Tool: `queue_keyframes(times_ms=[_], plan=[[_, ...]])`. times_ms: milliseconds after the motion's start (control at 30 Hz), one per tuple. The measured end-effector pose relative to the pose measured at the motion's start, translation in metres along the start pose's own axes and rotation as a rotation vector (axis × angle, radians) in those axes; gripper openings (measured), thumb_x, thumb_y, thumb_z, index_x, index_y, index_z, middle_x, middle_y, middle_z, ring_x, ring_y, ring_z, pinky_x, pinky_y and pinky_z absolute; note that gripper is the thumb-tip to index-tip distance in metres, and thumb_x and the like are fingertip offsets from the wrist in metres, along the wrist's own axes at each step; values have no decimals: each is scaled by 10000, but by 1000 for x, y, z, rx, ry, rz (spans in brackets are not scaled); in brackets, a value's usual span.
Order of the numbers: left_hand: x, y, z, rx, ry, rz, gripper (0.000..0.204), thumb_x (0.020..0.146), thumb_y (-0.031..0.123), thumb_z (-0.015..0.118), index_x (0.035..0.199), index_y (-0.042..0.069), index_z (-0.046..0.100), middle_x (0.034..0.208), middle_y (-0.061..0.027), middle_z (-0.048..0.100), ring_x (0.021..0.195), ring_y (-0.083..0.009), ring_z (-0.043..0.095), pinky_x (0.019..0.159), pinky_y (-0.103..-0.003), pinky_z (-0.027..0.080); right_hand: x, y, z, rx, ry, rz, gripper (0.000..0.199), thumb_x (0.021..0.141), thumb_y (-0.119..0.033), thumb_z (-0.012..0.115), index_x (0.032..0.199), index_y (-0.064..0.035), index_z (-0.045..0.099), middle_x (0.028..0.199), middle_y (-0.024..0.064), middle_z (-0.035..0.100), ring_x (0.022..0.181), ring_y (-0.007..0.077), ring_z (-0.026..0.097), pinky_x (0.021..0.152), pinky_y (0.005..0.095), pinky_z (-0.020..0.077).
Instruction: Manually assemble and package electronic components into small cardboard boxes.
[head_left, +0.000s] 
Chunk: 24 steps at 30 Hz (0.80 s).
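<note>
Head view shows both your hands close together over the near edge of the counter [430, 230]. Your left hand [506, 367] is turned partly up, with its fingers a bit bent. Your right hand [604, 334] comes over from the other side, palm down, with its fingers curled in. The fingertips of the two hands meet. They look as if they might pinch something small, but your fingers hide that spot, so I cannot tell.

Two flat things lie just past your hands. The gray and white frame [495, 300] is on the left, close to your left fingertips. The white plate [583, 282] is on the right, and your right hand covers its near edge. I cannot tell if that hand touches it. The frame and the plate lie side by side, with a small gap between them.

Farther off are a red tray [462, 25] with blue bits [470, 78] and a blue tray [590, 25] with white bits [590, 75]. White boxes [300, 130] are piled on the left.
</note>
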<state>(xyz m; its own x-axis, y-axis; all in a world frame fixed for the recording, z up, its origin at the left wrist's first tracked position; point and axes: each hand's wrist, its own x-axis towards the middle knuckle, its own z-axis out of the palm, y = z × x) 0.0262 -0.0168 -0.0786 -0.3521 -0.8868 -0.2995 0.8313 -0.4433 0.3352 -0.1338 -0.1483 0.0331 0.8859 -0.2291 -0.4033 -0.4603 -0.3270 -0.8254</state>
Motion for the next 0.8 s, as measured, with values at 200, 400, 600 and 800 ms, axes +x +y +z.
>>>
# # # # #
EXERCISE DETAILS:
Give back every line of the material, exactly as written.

REPLY:
Tool: `queue_keyframes(times_ms=[_], plan=[[_, ...]])`. times_ms: milliseconds after the motion's start (control at 30 Hz), one per tuple. The measured end-effector pose relative to the pose measured at the motion's start, translation in metres along the start pose's own axes and rotation as a rotation vector (axis × angle, radians) in those axes; gripper openings (measured), thumb_x, thumb_y, thumb_z, index_x, index_y, index_z, middle_x, middle_y, middle_z, ring_x, ring_y, ring_z, pinky_x, pinky_y and pinky_z absolute; note that gripper is the thumb-tip to index-tip distance in metres, and thumb_x and the like are fingertip offsets from the wrist in metres, along the wrist's own axes at each step; values have no decimals: each is scaled by 10000, but by 1000 for x, y, z, rx, ry, rz (spans in brackets are not scaled); in brackets, a value's usual span.
Order of the numbers: left_hand: x, y, z, rx, ry, rz, gripper (0.000..0.204), thumb_x (0.020..0.146), thumb_y (-0.031..0.123), thumb_z (-0.015..0.118), index_x (0.035..0.199), index_y (-0.042..0.069), index_z (-0.046..0.100), middle_x (0.034..0.208), middle_y (-0.061..0.027), middle_z (-0.048..0.100), ring_x (0.021..0.195), ring_y (-0.083..0.009), ring_z (-0.043..0.095), pinky_x (0.019..0.159), pinky_y (-0.103..-0.003), pinky_z (-0.027..0.080); right_hand: x, y, z, rx, ry, rz, gripper (0.000..0.199), thumb_x (0.021..0.141), thumb_y (-0.119..0.033), thumb_z (-0.012..0.115), index_x (0.032..0.199), index_y (-0.064..0.035), index_z (-0.045..0.099), middle_x (0.028..0.199), middle_y (-0.024..0.064), middle_z (-0.035..0.100), ring_x (0.022..0.181), ring_y (-0.007..0.077), ring_z (-0.026..0.097), pinky_x (0.021..0.152), pinky_y (0.005..0.095), pinky_z (-0.020..0.077).
Instruction: Manually assemble and package electronic components into small cardboard boxes.
[head_left, +0.000s] 
Chunk: 24 steps at 30 Hz (0.80 s).
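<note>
Head view shows both your hands close together over the near edge of the counter [430, 230]. Your left hand [506, 367] is turned partly up, with its fingers a bit bent. Your right hand [604, 334] comes over from the other side, palm down, with its fingers curled in. The fingertips of the two hands meet. They look as if they might pinch something small, but your fingers hide that spot, so I cannot tell.

Two flat things lie just past your hands. The gray and white frame [495, 300] is on the left, close to your left fingertips. The white plate [583, 282] is on the right, and your right hand covers its near edge. I cannot tell if that hand touches it. The frame and the plate lie side by side, with a small gap between them.

Farther off are a red tray [462, 25] with blue bits [470, 78] and a blue tray [590, 25] with white bits [590, 75]. White boxes [300, 130] are piled on the left.
</note>
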<state>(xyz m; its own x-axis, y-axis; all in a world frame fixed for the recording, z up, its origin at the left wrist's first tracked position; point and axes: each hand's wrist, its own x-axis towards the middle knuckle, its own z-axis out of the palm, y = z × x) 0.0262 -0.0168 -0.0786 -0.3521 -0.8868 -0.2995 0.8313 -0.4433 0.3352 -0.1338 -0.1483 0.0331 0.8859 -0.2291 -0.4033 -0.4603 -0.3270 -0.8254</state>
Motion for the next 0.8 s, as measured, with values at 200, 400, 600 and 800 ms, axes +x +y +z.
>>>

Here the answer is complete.